The Maltese former Prime Minister’s Chief of Staff, Keith Schembri has been arrested as part of an on-going investigation into money laundering. 

Reuters reports that Schembri was arrested as part of an investigation into funds obtained through the sale of Maltese passports. 

A court ordered for all Schembri’s and his family’s assets and companies to be frozen and he was arrested just hours later. Also questioned alongside Schembri is Brian Tonna, a high profile Maltese accountant and one of his associates, although all three men deny any wrongdoing. 

Schembri resigned his post in November 2019, shortly before the former Prime Minister Joseph Muscat stepped down in January 2020. 

The Prime Minister resigned following the arrest of Schembri’s close associate Yorgen Fenech, in relation to the 2017 murder of journalist Daphne Caruana Galizia. 

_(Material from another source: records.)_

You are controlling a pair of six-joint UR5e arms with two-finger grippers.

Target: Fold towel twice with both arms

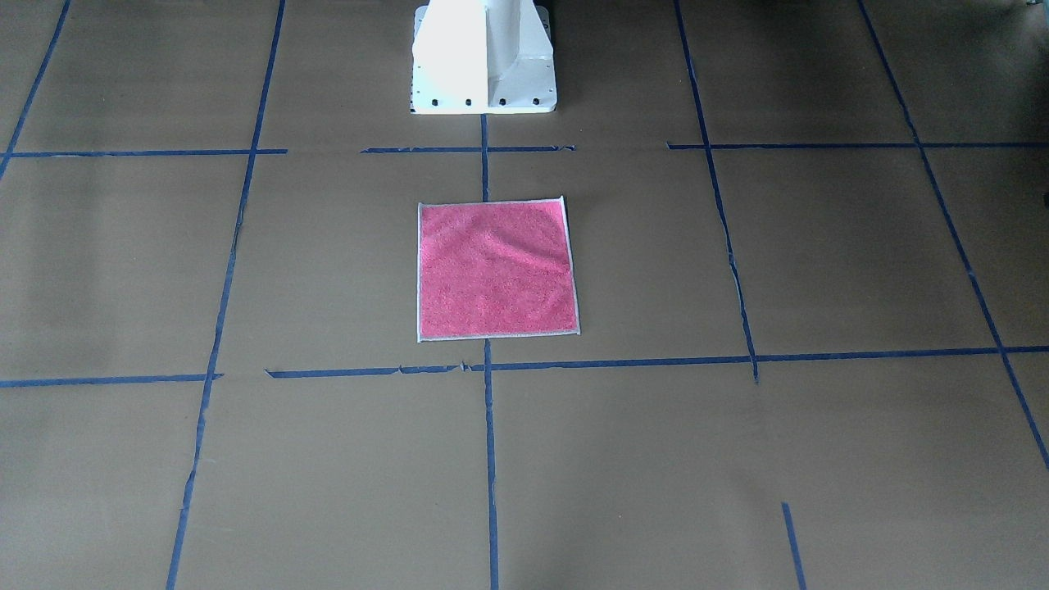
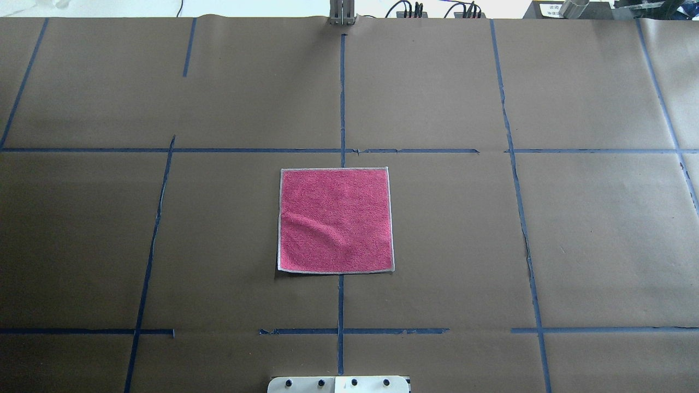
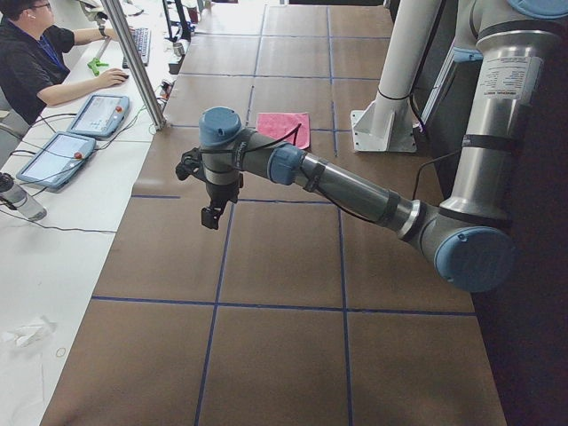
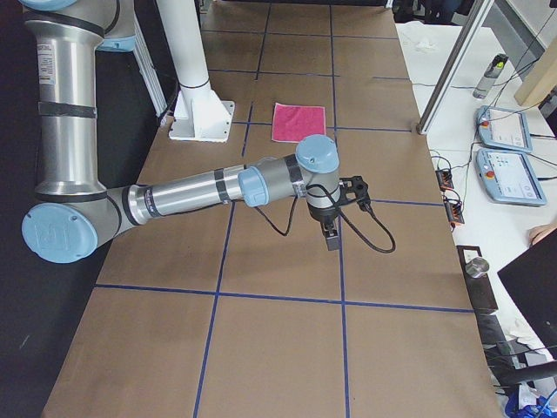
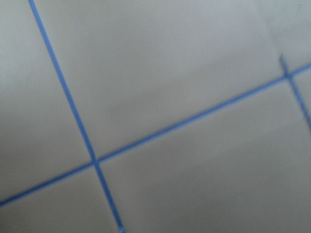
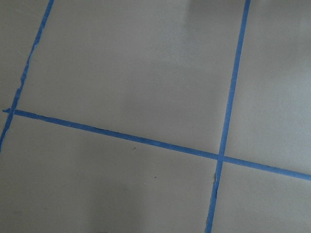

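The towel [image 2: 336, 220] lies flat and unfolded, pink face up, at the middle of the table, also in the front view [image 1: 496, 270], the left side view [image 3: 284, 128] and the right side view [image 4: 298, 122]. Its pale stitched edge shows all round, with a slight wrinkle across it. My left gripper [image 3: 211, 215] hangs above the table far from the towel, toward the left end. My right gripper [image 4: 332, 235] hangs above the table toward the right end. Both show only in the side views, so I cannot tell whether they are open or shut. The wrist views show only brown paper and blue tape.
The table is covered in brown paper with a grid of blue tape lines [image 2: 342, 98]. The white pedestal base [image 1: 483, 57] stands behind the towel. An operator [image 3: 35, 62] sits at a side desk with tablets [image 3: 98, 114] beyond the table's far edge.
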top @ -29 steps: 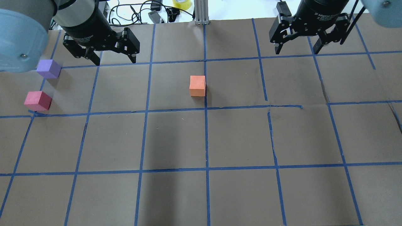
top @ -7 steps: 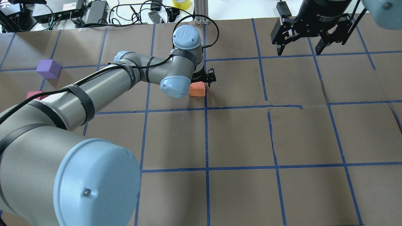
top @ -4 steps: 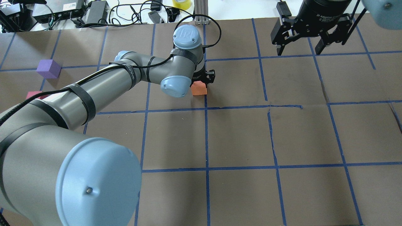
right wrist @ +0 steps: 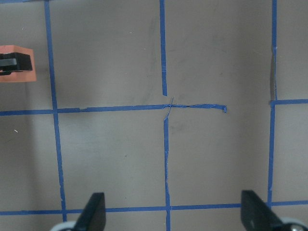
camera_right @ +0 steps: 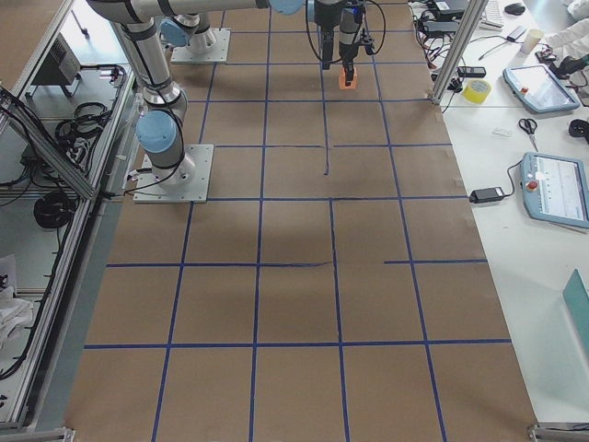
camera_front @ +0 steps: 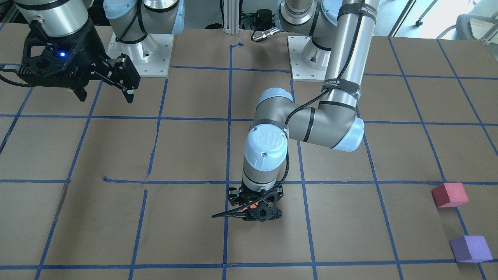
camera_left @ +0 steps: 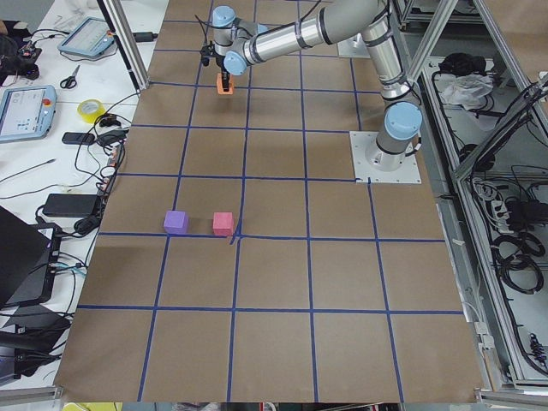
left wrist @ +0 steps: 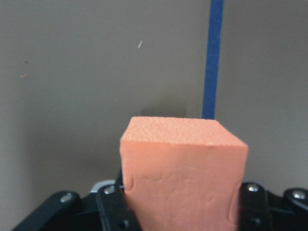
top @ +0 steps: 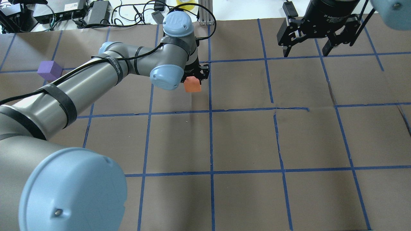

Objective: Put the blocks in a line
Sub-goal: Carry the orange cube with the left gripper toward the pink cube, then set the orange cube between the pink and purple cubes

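My left gripper (top: pixel 194 79) is shut on the orange block (top: pixel 192 86) and holds it just above the brown table near the middle. The left wrist view shows the orange block (left wrist: pixel 183 178) pinched between the black fingers, clear of the paper. It also shows at the left edge of the right wrist view (right wrist: pixel 17 72). The purple block (top: pixel 48 70) sits at the far left, and the reddish-pink block (camera_front: pixel 449 195) sits near the purple block (camera_front: pixel 470 249); my left arm hides the pink one in the overhead view. My right gripper (top: pixel 305 48) is open and empty, high at the back right.
Blue tape lines (top: pixel 210 141) divide the brown paper (top: pixel 244 138) into a grid. Cables and power bricks (top: pixel 96 9) and a yellow tape roll (top: pixel 186 3) lie beyond the table's far edge. My left arm (top: pixel 96 80) reaches across the left half.
My left arm came in from the back left, shut on the orange block, and has now lifted it and carried it a little left and farther back. The right arm stayed put.
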Available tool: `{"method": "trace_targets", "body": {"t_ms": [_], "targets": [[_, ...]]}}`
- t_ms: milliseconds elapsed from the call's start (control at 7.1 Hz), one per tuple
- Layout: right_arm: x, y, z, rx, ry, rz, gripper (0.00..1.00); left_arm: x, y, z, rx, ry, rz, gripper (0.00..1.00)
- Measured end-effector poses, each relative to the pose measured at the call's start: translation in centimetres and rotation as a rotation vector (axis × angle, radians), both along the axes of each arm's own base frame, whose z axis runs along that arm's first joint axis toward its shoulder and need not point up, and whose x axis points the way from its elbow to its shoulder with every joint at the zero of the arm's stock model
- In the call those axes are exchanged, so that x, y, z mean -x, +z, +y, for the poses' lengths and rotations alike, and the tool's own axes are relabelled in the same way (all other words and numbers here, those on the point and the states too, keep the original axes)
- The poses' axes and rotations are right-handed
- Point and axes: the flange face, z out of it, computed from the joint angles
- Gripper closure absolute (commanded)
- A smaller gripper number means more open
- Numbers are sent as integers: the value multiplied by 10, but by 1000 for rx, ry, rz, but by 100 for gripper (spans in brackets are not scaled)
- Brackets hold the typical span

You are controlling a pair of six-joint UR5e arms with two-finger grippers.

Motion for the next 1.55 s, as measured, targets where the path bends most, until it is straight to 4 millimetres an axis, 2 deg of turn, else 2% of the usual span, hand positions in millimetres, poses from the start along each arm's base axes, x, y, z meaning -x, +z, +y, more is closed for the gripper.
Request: {"method": "trace_targets", "body": {"t_ms": [423,705,987,1128,1409,1550], "targets": [[0,0,1,-4,0,0,0,-112,53,-9,-48,97,-42,100],[0,0,0,-4,-1,0,0,-204,75,-17,-57,123,-53,100],[0,0,1,-4,-1,0,0,-327,64,-29,-62,127,-45,100],[-1,0,1,-5,0,0,0,-376,61,-30,-55,128,-53,100],[-1,-1,1,-6,0,0,0,-489,50,-25,-59,86,-64,100],[-1,-1,1,-6,0,0,0,-526,47,-28,-51,40,-76,100]]}}
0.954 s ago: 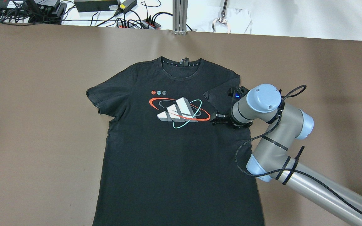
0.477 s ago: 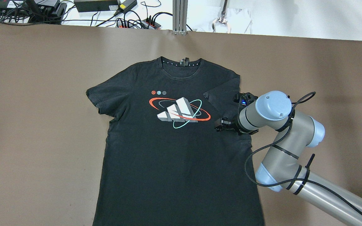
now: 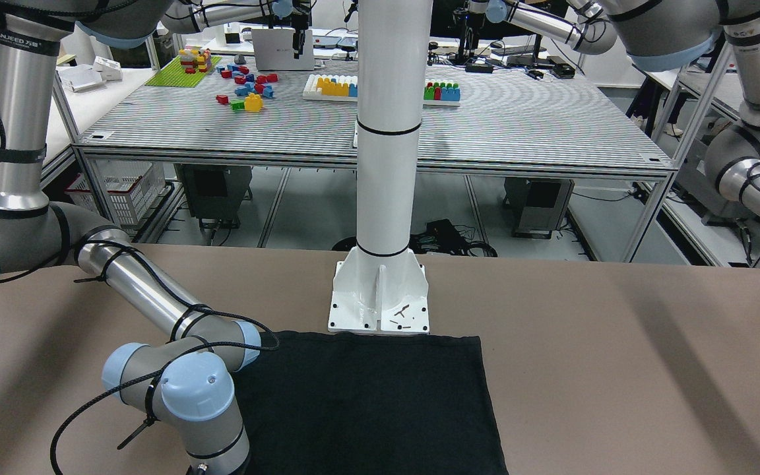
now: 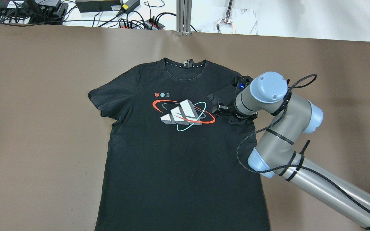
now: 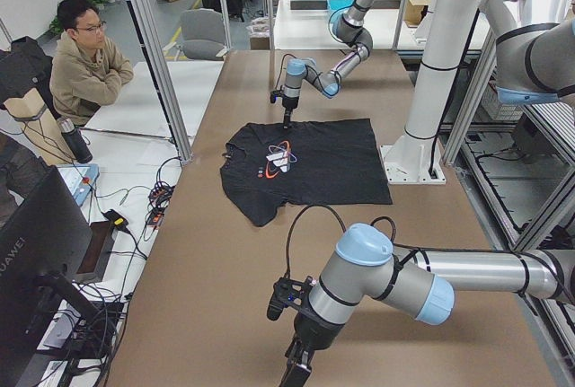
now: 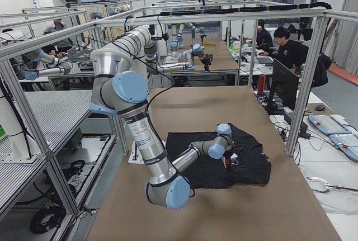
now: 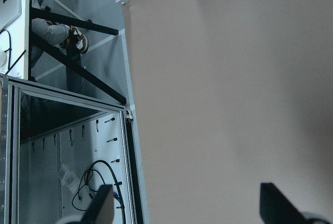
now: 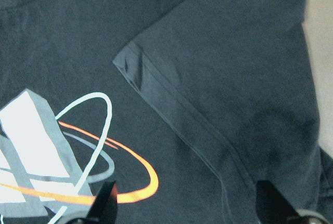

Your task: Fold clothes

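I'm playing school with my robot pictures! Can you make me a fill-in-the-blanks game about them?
1. The black knit T-shirt lies on a ___ table.
2. The right gripper hangs over the shirt's folded ___.
3. The left gripper, over bare table, is ___.
Missing words: brown; sleeve; open.

- Overhead view: high behind the robot, looking forward and down on the matte brown tabletop (image 4: 43,96). The black knit T-shirt (image 4: 172,166) lies centred, collar at 12 o'clock.
- Front-facing view: across the table, facing the white round mounting column (image 3: 386,165) (only the shirt's hem half shows, at 6 o'clock).
- Two side views: set far back at opposite table ends, both showing the whole shirt.
- Left wrist view: close over bare tabletop, its edge at 9 o'clock.
- Right wrist view: very close on the folded sleeve (image 8: 234,78) and the white-and-orange chest print (image 8: 31,146), which the overhead view also shows.
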Motion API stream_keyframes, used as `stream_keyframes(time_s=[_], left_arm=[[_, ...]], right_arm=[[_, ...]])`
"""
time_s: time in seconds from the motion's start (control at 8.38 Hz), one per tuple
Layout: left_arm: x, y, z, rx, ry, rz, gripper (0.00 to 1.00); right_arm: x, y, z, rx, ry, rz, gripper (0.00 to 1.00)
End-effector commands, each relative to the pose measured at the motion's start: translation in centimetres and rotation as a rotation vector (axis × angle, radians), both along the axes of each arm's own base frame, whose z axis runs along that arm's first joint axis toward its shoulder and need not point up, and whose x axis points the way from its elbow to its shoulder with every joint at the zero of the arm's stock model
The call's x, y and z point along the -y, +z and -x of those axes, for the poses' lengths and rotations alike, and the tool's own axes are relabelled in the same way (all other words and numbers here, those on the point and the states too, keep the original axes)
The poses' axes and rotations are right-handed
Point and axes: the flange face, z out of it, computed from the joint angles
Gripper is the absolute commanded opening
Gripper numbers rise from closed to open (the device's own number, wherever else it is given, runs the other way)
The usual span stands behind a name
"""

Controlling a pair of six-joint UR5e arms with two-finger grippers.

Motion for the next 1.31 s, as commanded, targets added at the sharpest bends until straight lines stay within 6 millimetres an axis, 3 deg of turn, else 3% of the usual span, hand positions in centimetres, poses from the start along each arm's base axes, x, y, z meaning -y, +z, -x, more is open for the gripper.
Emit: stream_keyframes(time_s=[0.0, 0.24, 0.6, 0.95, 1.07, 1.19], left_arm=[[-0.1, 0.3, 0.0, -0.001, 0.0, 0.005, 1.0], [-0.1, 0.3, 0.0, 0.0, 0.001, 0.005, 1.0], [-0.1, 0.2, 0.0, 0.0, 0.001, 0.003, 1.0], [0.0, -0.2, 0.0, 0.001, 0.0, -0.007, 1.0], [0.0, -0.1, 0.0, 0.001, 0.001, -0.006, 1.0], [0.0, -0.2, 0.0, 0.001, 0.0, -0.007, 1.0]], right_arm=[[3.0, -1.1, 0.2, -0.031, 0.013, -0.035, 0.94], [3.9, 0.0, 1.2, -0.046, 0.018, -0.022, 0.94], [3.3, 1.0, 1.8, -0.064, 0.03, -0.023, 0.94], [-0.1, 1.7, 4.6, -0.041, -0.016, -0.01, 0.94], [-1.3, 2.0, 3.3, -0.02, -0.021, -0.022, 0.94], [-2.7, 3.6, 1.6, -0.024, -0.021, -0.019, 0.94]])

Galizia worked as an investigative journalist specialising in anti-corruption, nepotism and money laundering, she was murdered by a car bomb close to her home in 2017. 

Fenech is suspected to be the mastermind behind her murder, and has denied any involvement in the attack. Schembri was a close associate of Fenech’s and attended crucial police meetings with Muscat following her murder. 

The present allegations against Schembri relate to funds obtained through the sale of Maltese passports and the suspected laundering of funds. Schembri’s associate Tonna is suspected to have acted as a Maltese citizenship agent, in which he helped sell passports to non-EU citizens, as reported by The Guardian. 

Malta’s financial analysis unit reported in 2016 that Tonna had received payments from three Russian nationals who purchased Maltese passports and transferred €100,000 to Schembri via a British Virgin Islands company belonging to Tonna. He previously denied all wrongdoing and claimed that the funds were related to a repayment of a loan from Schembri. 

Under the freezing order made by the attorney general, it requests hundreds of companies and individuals in Malta to potentially present their accounts to investigators. 

Malta began selling passports to wealthy foreign nationals in 2014, with many of those purchasing passports hailing from Russia, China and Arabians. Prior to her death, Galizia had published numerous reports into “golden passports” in Malta and companies and public officials involved.